Sen. Lamar Alexander (R-Tenn.) has proposed a New Manhattan Project for Clean Energy that he said would “double federal funding for energy research” and implement a five-year plan to “create new sources of cheap, clean energy.”
Sen. Lamar Alexander (R-Tenn.) has proposed a New Manhattan Project for Clean Energy that he said would “double federal funding for energy research” and implement a five-year plan to “create new sources of cheap, clean energy.”
Tom Williams via Getty Images

Record-breaking hurricanes, wildfires and flooding over the past two years made scientists’ warnings finally feel tangible. With polls showing that an overwhelming majority of Americans understand humans are causing the planet to warm, outright climate change denial is becoming increasingly untenable. In December, a Yale and George Mason universities poll found that 81 percent of Americans supported the goals of the Green New Deal, including 64 percent of Republicans and 57 percent of self-identified conservative Republicans.
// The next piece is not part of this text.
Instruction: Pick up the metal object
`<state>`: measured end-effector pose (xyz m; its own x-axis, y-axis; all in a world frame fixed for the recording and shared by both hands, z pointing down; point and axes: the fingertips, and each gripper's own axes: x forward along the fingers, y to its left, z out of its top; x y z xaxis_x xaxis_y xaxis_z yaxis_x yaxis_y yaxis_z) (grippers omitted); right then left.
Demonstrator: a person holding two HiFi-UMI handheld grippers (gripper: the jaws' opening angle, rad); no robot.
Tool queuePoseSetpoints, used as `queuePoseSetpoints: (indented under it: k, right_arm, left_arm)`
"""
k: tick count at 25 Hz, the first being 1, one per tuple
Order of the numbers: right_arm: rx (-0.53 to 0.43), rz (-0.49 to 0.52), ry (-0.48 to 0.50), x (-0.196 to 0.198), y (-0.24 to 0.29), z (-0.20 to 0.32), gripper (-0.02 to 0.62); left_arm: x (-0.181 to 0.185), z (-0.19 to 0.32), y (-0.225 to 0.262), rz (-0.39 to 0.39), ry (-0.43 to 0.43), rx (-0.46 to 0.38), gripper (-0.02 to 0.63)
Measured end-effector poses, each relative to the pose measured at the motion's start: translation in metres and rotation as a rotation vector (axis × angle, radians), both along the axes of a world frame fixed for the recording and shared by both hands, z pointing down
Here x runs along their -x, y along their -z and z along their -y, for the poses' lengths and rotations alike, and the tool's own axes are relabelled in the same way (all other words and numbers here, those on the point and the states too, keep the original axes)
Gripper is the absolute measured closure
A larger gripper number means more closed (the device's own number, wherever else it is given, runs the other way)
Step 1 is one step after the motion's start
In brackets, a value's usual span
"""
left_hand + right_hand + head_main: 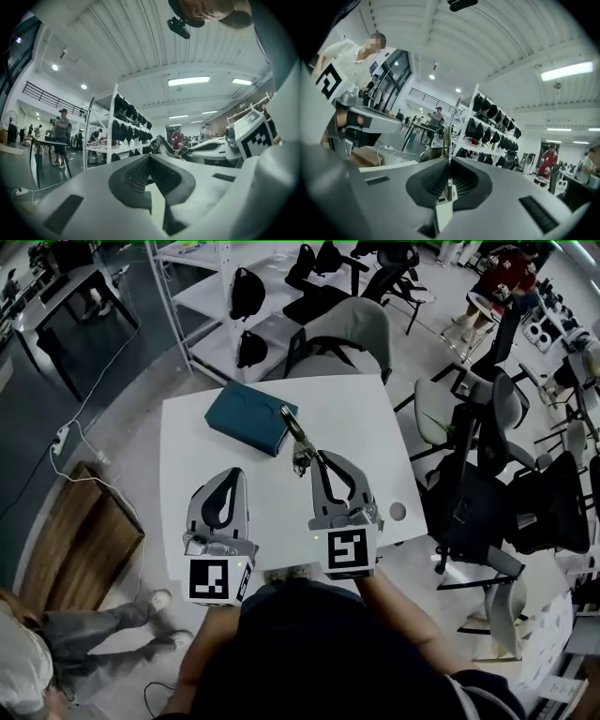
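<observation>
1. A white table [375, 418] stands in a busy workshop, with chairs and shelves around it.
2. The right gripper [449, 164] is clamped on the metal object [446, 136], which shows as a thin strip between the pads.
3. The object sticks out past the jaws, just beside a teal box [246, 414].
4. The left gripper [150, 159] has its jaws together on nothing.
5. Risk: with so narrow a hold and that overhang, the object may pivot or slip out, or knock against the box.
</observation>
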<state>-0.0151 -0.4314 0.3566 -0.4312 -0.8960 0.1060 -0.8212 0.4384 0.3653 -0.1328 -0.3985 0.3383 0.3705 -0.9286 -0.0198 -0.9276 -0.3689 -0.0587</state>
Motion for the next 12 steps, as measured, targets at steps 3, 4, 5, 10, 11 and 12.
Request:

“Behind the Green New Deal chaos in the Senate, there might be some real legislating if you look closely enough,” Greg Carlock, a researcher and the architect of the left-leaning think tank Data for Progress’ Green New Deal blueprint, said by phone. “The question I have is, are these good-faith proposals, or are they political cover around this increasingly national priority?”

That didn’t exorcize climate denial from the Republican platform. Sen. Jim Inhofe (R-Okla.), who infamously brought a snowball to the Senate floor in a 2015 attempt to disprove global warming, sported a tie with oil rigs on it during Tuesday’s vote. Sen. Mike Lee (R-Utah) displayed on the Senate floor an image of former President Ronald Reagan firing a machine gun while riding a velociraptor to illustrate “the seriousness [the Green New Deal] deserves,” he said.
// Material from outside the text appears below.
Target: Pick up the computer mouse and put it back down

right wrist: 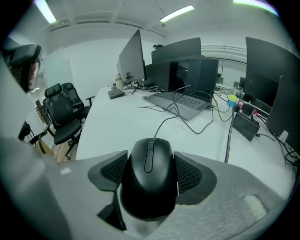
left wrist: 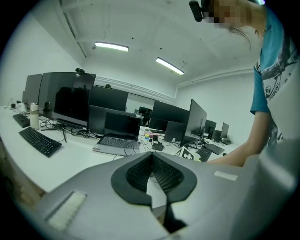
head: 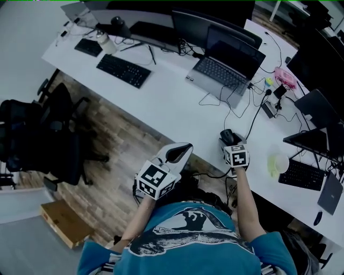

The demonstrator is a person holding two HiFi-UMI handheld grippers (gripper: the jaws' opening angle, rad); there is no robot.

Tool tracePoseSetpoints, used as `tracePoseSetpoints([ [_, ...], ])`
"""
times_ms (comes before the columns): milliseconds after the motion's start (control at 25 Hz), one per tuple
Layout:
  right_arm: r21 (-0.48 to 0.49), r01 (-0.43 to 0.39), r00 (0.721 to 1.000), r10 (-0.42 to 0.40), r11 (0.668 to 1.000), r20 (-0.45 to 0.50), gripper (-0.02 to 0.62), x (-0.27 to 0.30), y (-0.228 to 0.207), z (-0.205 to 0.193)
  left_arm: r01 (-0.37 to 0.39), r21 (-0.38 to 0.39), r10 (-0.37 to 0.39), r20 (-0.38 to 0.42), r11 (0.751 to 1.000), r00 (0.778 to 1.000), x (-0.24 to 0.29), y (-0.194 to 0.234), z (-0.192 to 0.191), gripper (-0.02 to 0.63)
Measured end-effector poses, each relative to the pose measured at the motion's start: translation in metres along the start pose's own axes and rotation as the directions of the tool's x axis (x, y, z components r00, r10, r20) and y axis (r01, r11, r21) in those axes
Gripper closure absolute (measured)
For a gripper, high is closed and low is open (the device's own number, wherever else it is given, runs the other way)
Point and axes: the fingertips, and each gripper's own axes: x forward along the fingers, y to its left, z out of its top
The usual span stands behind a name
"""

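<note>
A black wired computer mouse (right wrist: pixel 150 183) lies between the jaws of my right gripper (right wrist: pixel 151 161), near the front edge of the white desk (head: pixel 172 102). The ribbed pads sit close along both of its sides. A thin light seam shows along the right pad (right wrist: pixel 190 176), so they do not look pressed on it. In the head view the mouse (head: pixel 226 135) pokes out ahead of the right gripper (head: pixel 228 142). My left gripper (head: pixel 180 153) hangs in front of the desk edge, over the floor. The left gripper (left wrist: pixel 151 157) is shut, its pads meet and nothing is held.
The mouse cable (right wrist: pixel 166 119) runs away toward an open laptop (head: pixel 228 67). A black keyboard (head: pixel 123 70), monitors (head: pixel 161 16) and more cables lie further back. A pale green cup (head: pixel 278 163) and another keyboard (head: pixel 302 175) sit to the right. An office chair (head: pixel 48 134) stands at the left.
</note>
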Motion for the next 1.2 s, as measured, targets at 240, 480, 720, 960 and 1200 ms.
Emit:
tracePoseSetpoints([
  [240,-0.085,-0.05,0.992,0.059,0.995,0.108,0.288,-0.031,0.024,0.05,-0.035,-0.013,0.035,-0.005,0.999,0.999,-0.017,0.014,-0.002,0.591],
  [480,-0.189,-0.091,0.964,0.134,0.978,0.23,0.288,-0.062,0.061,0.124,-0.053,-0.018,0.053,0.001,0.998,0.999,-0.03,0.044,0.001,0.591],
  [720,-0.258,-0.114,0.923,0.198,0.959,0.33,0.288,-0.077,0.108,0.198,-0.079,-0.016,0.079,0.013,0.997,0.997,-0.044,0.096,0.014,0.591],
  [960,-0.261,-0.106,0.924,0.192,0.96,0.33,0.288,-0.055,0.129,0.233,-0.081,-0.015,0.081,0.027,0.997,0.996,-0.051,0.144,0.029,0.591],
  [1200,-0.241,-0.115,0.925,0.192,0.964,0.328,0.288,-0.018,0.15,0.267,-0.067,-0.014,0.068,0.033,0.998,0.997,-0.053,0.183,0.037,0.591],
])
“I’m not immediately afraid of what carbon emissions unaddressed might do to our environment in the near future, or our civilization or our planet in the next few years,” Lee said. “I’m mostly afraid of not being able to get through this speech with a straight face.”

Myron Ebell, a hard-line climate denier who led Trump’s EPA transition team in 2017, called the Republican counterproposals to the Green New Deal “feeble thinking, bad political instincts” and “another instance of establishment Republicans’ irresistible urge to snatch defeat from the jaws of victory.”
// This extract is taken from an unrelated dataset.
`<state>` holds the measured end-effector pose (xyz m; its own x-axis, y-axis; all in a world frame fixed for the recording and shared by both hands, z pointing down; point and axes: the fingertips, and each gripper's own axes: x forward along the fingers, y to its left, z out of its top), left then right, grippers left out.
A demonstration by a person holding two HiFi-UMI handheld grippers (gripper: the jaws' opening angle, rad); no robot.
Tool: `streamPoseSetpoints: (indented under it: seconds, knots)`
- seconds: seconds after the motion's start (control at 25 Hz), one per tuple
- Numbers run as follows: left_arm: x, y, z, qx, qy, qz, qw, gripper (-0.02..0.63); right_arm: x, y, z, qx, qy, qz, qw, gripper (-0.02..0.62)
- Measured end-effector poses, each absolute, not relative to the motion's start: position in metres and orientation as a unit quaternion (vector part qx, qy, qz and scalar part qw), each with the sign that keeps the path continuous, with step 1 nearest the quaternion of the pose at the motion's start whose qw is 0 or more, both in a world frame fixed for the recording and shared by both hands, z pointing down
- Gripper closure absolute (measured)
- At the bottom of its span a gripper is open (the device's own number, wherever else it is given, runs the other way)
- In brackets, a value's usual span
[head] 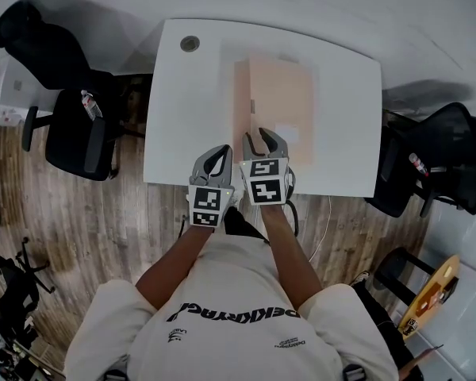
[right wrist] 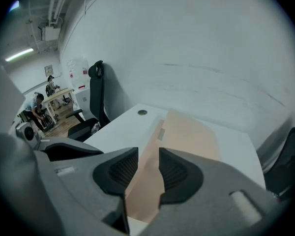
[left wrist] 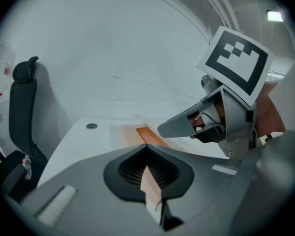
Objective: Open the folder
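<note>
In the head view, the peach folder (head: 274, 101) lies flat on the white table (head: 186, 117), just right of centre. The right gripper (head: 263, 135) hangs over its lower edge, and the left gripper (head: 216, 151) is just left of it over bare table. In the left gripper view, the left gripper (left wrist: 146, 145) has its jaws meeting at the tips with nothing held, and the folder (left wrist: 137, 134) shows beyond them at centre. In the right gripper view, the right gripper (right wrist: 148, 154) has its jaws parted by a narrow gap, gripping nothing, and the folder (right wrist: 191, 134) runs up from that gap.

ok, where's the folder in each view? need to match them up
Head view: folder, centre of picture, on white table.
Left gripper view: folder, peach sliver just above the jaws.
Right gripper view: folder, centre, seen through the jaw gap.
Shared landmark: round grommet, left of the folder's far end.
</note>
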<state>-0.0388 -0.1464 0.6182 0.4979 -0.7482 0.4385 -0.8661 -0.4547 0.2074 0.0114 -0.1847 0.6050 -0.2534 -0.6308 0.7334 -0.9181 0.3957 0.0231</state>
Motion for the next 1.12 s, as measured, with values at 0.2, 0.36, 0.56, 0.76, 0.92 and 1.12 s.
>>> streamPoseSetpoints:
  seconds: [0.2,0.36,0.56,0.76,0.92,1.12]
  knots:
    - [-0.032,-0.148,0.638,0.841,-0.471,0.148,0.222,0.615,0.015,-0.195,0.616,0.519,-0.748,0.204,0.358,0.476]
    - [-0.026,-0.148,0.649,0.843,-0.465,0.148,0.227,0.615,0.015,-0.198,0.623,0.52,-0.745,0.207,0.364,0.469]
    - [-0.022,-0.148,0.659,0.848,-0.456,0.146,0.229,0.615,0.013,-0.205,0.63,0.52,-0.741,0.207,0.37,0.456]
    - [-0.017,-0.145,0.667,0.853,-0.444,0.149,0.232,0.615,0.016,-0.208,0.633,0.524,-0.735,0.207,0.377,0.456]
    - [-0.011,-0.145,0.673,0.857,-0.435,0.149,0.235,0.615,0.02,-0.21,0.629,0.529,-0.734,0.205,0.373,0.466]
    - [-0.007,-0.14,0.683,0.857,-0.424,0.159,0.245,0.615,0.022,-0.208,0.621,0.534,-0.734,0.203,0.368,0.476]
To H. Sterling Burnett, a senior fellow at the far-right Heartland Institute, the emergence of Republican climate proposals shows the GOP has “always been the party of the big tent” on climate.

“The Republicans are not of a single mind on this, and they never have been,” he said by phone. “They’ve been out there all along. They’ve just never gotten any credit for it.”

But the rhetoric that think tanks like Heartland ― which is one of the best-known proponents of science denial and devotes an entire section of its website to “stopping socialism” ― helped popularize could be starting to backfire. Not only did such language help delay action to reduce greenhouse gases to the point that business-friendly approaches alone are no longer feasible, but caricaturing Obama-era moderate regulations and market policies as Marxism also discredited climate change deniers.

“The question here was by raising the ceiling of the so-called Overton Window, do you raise the floor?” Julian Brave NoiseCat, a policy analyst at the environmental group 350.org and a HuffPost contributor, said by phone. “The question now is where do we land between the ceiling and the floor, and how do we continue on this campaign toward a Green New Deal and get climate legislation that is as just and equitable and, obviously, as ambitious as possible?”